Eight years ago, the West Texas city of Midland hosted a send-off as then-President-elect George W. Bush headed for the White House. The community is now poised for a welcome home celebration.
This morning, Mr. Bush spent his final hours as president making calls to National Security Advisor Steve Hadley, Secretary of State Condoleezza Rice and he took a call from his former Chief of Staff, Andrew Card, according to White House press secretary Dana Perino.
Following the inauguration of Barack Obama as the nation's 44th president, Mr. Bush and his wife Laura boarded a helicopter alongside the U.S. Capitol. The new president and his wife walked them to the chopper - keeping with tradition - to see them off.
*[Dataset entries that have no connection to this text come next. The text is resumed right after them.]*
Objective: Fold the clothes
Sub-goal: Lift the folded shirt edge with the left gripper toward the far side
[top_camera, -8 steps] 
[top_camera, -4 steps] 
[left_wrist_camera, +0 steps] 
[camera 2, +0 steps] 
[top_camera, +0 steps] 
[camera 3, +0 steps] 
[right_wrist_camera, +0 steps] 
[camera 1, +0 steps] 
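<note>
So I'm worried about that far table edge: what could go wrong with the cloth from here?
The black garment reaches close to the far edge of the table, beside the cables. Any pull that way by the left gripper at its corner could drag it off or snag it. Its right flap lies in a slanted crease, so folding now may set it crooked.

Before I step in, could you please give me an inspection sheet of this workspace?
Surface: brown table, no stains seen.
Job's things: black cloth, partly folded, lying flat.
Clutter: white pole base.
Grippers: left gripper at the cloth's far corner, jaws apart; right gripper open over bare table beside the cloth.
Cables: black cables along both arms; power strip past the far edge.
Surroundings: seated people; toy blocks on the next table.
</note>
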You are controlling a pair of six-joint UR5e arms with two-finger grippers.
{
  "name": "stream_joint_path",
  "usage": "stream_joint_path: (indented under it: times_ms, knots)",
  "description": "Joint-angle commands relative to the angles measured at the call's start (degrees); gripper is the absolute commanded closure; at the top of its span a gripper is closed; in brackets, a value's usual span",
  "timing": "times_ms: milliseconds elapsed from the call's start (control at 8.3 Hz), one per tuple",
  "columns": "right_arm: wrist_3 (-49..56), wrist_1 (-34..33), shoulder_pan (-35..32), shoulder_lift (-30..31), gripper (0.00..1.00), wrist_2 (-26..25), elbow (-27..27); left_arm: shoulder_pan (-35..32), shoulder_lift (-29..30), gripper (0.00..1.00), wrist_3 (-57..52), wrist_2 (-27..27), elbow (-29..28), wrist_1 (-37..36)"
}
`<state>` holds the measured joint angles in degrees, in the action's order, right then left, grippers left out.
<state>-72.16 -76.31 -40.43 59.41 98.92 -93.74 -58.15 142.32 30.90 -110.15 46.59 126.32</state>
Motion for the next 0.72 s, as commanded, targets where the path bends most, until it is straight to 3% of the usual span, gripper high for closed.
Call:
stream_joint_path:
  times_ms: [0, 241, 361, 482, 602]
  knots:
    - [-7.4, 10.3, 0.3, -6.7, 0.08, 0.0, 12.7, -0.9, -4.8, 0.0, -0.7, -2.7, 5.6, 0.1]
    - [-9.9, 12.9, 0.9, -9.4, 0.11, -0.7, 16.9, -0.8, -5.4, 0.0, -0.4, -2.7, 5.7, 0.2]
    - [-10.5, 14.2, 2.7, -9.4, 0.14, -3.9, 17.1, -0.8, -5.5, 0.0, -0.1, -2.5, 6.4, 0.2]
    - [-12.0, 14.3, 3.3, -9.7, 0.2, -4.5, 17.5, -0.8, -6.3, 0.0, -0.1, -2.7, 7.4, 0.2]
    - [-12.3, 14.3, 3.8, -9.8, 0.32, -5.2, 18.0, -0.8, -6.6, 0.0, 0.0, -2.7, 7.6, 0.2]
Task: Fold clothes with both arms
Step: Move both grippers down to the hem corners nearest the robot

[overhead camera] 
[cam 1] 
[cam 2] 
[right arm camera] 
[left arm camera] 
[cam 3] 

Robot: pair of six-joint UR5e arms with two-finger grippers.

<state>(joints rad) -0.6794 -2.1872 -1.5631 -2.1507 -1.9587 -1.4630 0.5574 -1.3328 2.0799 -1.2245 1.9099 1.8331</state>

After the homecoming celebration, they'll go to their ranch in Crawford for their first night as private citizens again.
Some city streets have been closed since Friday and almost all of the 20,000 free tickets to the celebration have been handed out.
"The president said at the White House Christmas party that he left from Midland and was coming home to Midland because we're the ones who are his friends and great supporters and he wanted to be with us when he left Washington," County Republican Chairwoman Sue Brannon said in Monday's online edition of the Midland Reporter-Telegram. "It shows what a fine gentleman he is."
As of Monday afternoon, 1,500 free tickets remained for the event which will feature entertainment by Larry Gatlin and the Gatlin Brothers, Rodney Atkins and Lee Greenwood.
Former President George H.W. Bush and former first lady Barbara Bush are expected to be traveling with George W. Bush, but aren't expected to participate in the rally.
Gov. Rick Perry, state Rep. Tom Craddick and Midland Mayor Wes Perry are among those scheduled to speak during the afternoon event.
George W. Bush and his wife expect to make a new home in Texas, having bought an 8,000-square-foot home on a quiet cul-de-sac in a north Dallas neighborhood.